- REQUIRED WORK: Here is a listing, set out below; repeat its lines from the one with "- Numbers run" to the last, both included, and leave out the pictures.

- INPUT DATA:
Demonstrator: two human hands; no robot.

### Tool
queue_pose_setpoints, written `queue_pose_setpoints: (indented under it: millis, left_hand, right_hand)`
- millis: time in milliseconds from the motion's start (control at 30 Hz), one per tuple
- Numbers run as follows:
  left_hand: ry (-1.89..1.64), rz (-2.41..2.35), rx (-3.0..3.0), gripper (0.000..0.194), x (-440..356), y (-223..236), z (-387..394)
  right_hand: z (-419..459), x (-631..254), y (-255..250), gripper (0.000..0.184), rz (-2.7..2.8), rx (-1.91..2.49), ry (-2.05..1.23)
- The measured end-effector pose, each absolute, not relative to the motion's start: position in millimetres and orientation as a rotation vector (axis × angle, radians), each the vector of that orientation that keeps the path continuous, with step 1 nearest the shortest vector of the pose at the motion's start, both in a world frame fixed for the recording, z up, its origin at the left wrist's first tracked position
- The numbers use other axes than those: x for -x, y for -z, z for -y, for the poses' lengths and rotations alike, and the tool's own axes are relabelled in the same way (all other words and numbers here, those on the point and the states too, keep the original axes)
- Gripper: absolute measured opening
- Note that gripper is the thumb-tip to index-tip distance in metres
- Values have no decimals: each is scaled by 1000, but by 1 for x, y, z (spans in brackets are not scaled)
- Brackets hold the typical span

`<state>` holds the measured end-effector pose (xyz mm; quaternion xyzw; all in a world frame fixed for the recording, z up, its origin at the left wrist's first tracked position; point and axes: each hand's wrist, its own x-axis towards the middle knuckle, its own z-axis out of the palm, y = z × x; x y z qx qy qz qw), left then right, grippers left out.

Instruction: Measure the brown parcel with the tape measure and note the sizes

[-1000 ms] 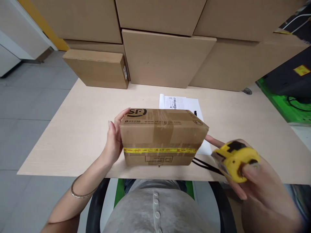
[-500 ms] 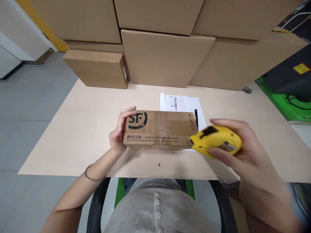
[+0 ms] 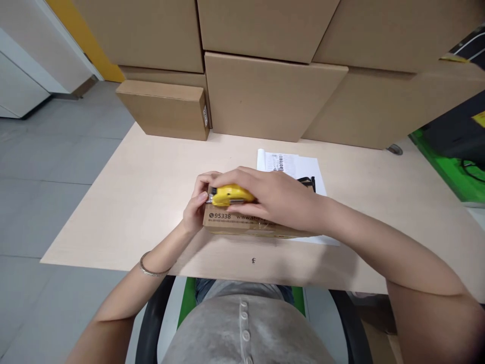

- TASK OUTPUT:
- Numbers run as follows:
  left_hand: ry (-1.89..1.64), rz (-2.41..2.35), rx (-3.0..3.0), gripper (0.000..0.194), x (-440..356), y (-223..236), z (-387..394)
  right_hand: z (-419..459), x (-631..254), y (-255..250), gripper (0.000..0.184), rz (-2.7..2.8), rx (-1.91..2.49), ry (-2.05..1.23)
- The measured end-effector pose, each absolute, not relative to the motion's start: position in millimetres and orientation as a rotation vector (axis × angle, radians), each the vector of that orientation that keeps the path continuous, with step 1 nearest the shortest vector of the pose at the motion's start, both in a world frame fixed for the recording, z up, its origin at the left wrist's first tracked position
- The numbers use other axes than those: x for -x, y for -z, z for -y, for the poses' lengths and rotations alike, and the tool's own axes are relabelled in the same way (all other words and numbers here, those on the point and the states too, keep the original axes)
- Gripper: absolute measured opening
- Note that gripper is the thumb-tip to index-tip distance in metres
- Values have no decimals: each is scaled by 1000, but by 1 for x, y, z (spans in brackets are not scaled)
- Brackets hold the typical span

`<state>` holds the measured end-effector pose (xyz mm; quaternion xyzw; all in a world frame fixed for the recording, z up, its origin at the left wrist's first tracked position; point and axes: each hand's wrist, its own x-axis towards the middle knuckle, its own z-axis out of the palm, y = z × x; x y z qx qy qz qw), left then right, grippers left out.

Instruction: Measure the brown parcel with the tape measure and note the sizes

[-1000 ms] 
[-500 ms] 
[+0 ms] 

The exercise is now complete.